As far as I know, it's a bug in core MediaWiki and not related to Universal Language Selector: https://phabricator.wikimedia.org/T257625
OK, thanks Amire. Could we, at least, have the option to show all languages code-alphabetically, as they used to be in the past, and leave them with the current defaults?
If someone did something to restore the code-alphabet sorting, thank you, I noticed it today, but if not, then I have to point out that I notice it and that is a lot better, at least for people like me.
Why is this feature turned off on the english-language wikipedia ? And the german and french language.
Also Swedish and Dutch.
These are bigger projects with more users, so it requires a bit more planning, but it will definitely be enabled in the coming weeks. Announcements with dates will be published soon.
In the meantime, it can be enabled as a beta feature, and we'll be very happy to listen to the feedback.
@Amire80: And how about Meta-Wiki? I even can't try it out?
It's not on Meta because Meta doesn't have different language versions in the same way that Wikipedia does.
Technically, the preferences doesn't appear anywhere at Meta, because $wgInterwikiMagic is set to false there. If I understand correctly, pre-Wikidata interlanguage links like [[fr:Accueil principal]] won't go to the sidebar without $wgInterwikiMagic. Meta can have Wikidata sitelinks, however, which is why the Meta Main page has interlanguage links, but where else does Meta have them?

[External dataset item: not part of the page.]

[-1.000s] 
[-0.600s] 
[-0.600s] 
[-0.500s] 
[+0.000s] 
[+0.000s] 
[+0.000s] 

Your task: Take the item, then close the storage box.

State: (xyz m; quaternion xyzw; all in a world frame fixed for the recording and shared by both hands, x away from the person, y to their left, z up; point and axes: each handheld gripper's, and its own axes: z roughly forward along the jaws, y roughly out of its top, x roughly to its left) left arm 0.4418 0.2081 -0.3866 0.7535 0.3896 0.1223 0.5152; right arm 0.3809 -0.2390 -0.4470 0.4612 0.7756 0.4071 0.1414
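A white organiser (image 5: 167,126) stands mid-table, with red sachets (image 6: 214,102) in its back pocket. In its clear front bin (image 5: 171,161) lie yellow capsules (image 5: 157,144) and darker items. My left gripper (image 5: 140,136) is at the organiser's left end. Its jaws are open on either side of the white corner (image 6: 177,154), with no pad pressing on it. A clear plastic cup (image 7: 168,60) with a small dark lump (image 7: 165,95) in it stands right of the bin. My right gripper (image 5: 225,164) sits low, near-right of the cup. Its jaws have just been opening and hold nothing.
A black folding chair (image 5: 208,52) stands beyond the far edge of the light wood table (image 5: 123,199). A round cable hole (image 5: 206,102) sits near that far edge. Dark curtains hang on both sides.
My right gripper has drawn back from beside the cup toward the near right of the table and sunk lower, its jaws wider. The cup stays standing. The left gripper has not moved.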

I guess that Compact Language Links could be enabled on Meta if the use case on Meta is comparable to Wikipedia. (And on a more technical note, maybe $wgInterwikiMagic could be set to true now that we've had Wikidata for years, but that would be a separate discussion.)
"but where else does Meta have them?" at least Meta:Babel and Assume good faith.
Cool, thanks for the example. These definitely needs improvement, and Compact Language Links could one way to resolve it.
Took me some time, but I filed a task about this: https://phabricator.wikimedia.org/T202284
It's possible now to use Compact Language Links on English and all other Wikipedias, as well as on Meta, but wgInterwikiMagic is still false for meta for some reason, so maybe it should be changed.
Thanks for raising this, @Liuxinyu970226.